Когда он упомянул шпагу, я взял ее в руки и, следуя примеру Ньютона, принялся внимательно разглядывать. Он же тем временем открыл ящик маленького комода и стал изучать коробку со свечами. Я взмахнул шпагой в воздухе, как когда-то учил меня учитель фехтования мистер Фигг.
– Это итальянская шпага с ручкой в форме чашки, – сказал я.– Эфес из слоновой кости. Рукоять с глубокими царапинами, украшена гравировкой в виде ползучих растений. Клинок в ромбовидной секции подписан Золингеном, хотя имя мастера, сделавшего шпагу, прочитать невозможно.– Я провел по клинку пальцем.– Острая. Мне представляется, что она принадлежала джентльмену.
– Очень хорошо, – похвалил меня Ньютон.– Если бы миссис Эллен не сказала нам, что шпага принадлежала отцу Мерсера, сейчас мы бы знали все про это оружие.
Продолжая задумчиво разглядывать свечи, Ньютон заметил разочарование, промелькнувшее на моем лице, и улыбнулся.
– Не расстраивайтесь, юноша. Вы сумели сообщить нам одну важную вещь. Мерсер знавал лучшие времена, чем можно предположить, глядя на его жилье.
Я ждал, что он скажет мне что-то интересное про свечи, но он не сделал этого, и любопытство заставило меня подойти и тоже на них взглянуть.
– Они из пчелиного воска, – сказал я.– Мне казалось, в Саутуорке пользуются в основном сальными свечами. Получается, что Мерсер не слишком экономил. Или не потерял вкуса к лучшей жизни.

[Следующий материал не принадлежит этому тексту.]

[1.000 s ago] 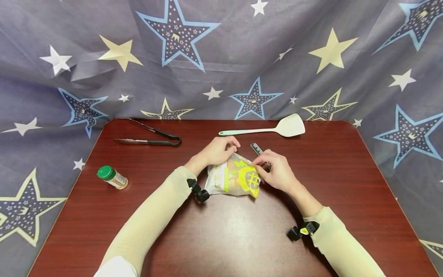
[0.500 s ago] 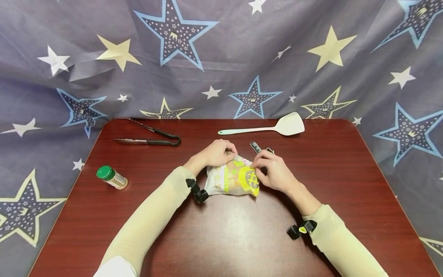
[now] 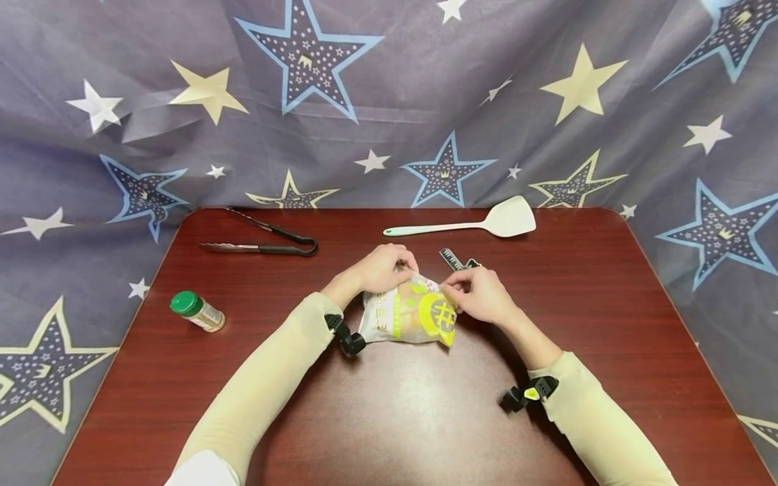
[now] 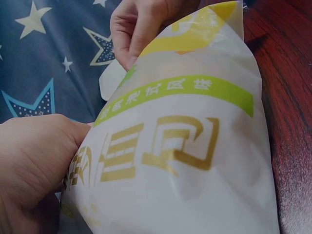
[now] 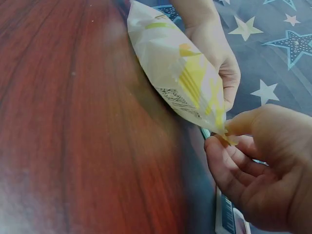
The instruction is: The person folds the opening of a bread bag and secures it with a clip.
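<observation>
Mid-table, snack bag between left hand, right hand.

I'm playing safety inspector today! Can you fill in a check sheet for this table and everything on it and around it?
Surface: dark red wooden table, rounded corners.
Job's things: white, green and yellow snack bag lying mid-table, lifted at its far edge.
Clutter: black-handled tongs far left; pale spatula far middle; green-capped spice jar on its side, left; small black striped item behind the bag, too small to identify.
Hands: left hand grips the bag's far left corner; right hand pinches its far right corner.
Cables: nothing seen; black wrist camera mounts only.
Surroundings: blue-grey star-patterned cloth behind and around the table.
</observation>
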The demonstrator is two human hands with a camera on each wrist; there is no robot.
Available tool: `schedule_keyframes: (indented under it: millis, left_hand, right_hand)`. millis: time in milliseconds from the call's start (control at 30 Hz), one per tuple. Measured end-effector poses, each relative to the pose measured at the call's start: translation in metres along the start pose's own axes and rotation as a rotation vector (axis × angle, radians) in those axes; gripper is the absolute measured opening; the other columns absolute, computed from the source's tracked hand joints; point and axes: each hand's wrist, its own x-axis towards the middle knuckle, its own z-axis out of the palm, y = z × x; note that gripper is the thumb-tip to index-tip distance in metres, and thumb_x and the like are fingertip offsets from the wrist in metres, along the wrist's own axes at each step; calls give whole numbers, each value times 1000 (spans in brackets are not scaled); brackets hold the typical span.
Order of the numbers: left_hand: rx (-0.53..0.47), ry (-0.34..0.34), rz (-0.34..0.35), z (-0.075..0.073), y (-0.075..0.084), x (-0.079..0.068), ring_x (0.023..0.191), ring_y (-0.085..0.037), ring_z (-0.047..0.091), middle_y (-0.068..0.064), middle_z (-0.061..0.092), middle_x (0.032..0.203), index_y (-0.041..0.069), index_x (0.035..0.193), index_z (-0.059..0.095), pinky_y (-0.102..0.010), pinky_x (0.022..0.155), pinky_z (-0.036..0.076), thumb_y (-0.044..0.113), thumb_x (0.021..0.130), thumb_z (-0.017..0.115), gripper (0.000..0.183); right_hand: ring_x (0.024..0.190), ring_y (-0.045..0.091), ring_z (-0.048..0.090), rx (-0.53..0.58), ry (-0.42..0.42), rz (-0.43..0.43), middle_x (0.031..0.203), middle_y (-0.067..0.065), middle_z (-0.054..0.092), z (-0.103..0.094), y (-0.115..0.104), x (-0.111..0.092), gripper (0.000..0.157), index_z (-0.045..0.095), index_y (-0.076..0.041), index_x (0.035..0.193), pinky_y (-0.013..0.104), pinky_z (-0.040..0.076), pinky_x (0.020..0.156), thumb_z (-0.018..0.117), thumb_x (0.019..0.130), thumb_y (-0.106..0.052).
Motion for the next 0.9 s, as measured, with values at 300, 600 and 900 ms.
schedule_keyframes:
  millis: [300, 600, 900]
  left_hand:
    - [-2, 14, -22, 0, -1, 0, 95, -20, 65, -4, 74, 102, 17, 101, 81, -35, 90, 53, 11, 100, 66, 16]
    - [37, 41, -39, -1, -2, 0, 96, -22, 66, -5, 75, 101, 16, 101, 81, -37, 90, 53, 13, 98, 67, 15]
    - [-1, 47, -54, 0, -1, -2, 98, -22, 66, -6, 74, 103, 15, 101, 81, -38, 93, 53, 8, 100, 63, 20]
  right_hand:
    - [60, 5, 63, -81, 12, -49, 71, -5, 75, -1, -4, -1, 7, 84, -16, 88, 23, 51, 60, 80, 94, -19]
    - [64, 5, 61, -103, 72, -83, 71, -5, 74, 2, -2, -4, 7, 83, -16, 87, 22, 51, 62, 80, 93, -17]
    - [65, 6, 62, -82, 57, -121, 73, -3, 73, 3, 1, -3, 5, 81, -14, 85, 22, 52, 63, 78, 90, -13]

– Вы двигаетесь вперед семимильными шагами, – проговорил Ньютон.
– Но что означают эти свечи? Какой в них смысл?
– Смысл? – Ньютон положил свечи в ящик и сказал: – Они нужны для того, чтобы было светло.
– И все? – проворчал я, сообразив, что он надо мной потешается.
– И все? – Ньютон улыбнулся самой снисходительной из своих улыбок.– Все вещи предстают перед нами благодаря свету. И понимание их – тоже. Если бы страх темноты не наполнял сердце язычника, он бы не стал преклоняться перед фальшивыми богами, такими, как Солнце и Луна, а мог бы научить нас чтить истинного творца и благодетеля, как поступали его предки, которыми правил Ной со своими сыновьями до того, как они предались пороку. Я многое отдал ради того, чтобы понять, что такое свет. Однажды во время эксперимента я чуть было не пожертвовал глазом ради понимания сути этого явления. Я взял тупое шило и установил его между своим глазом и костью так близко к задней стороне глаза, как только смог. А затем надавил на глаз с задней стороны, чтобы получилось искривление, и при этом возникли белые, темные и цветные круги. Какие-то круги были заметнее, когда я продолжал потирать глаз концом шила; но если я не шевелил ни глазом, ни шилом, хотя шила не убирал, круги тускнели и часто исчезали, пока я снова не начинал двигать шилом или глазом. Свет – это все, мой дорогой друг. «И увидел Бог свет, что он хорош; и отделил Бог свет от тьмы». И мы всегда должны следовать его примеру.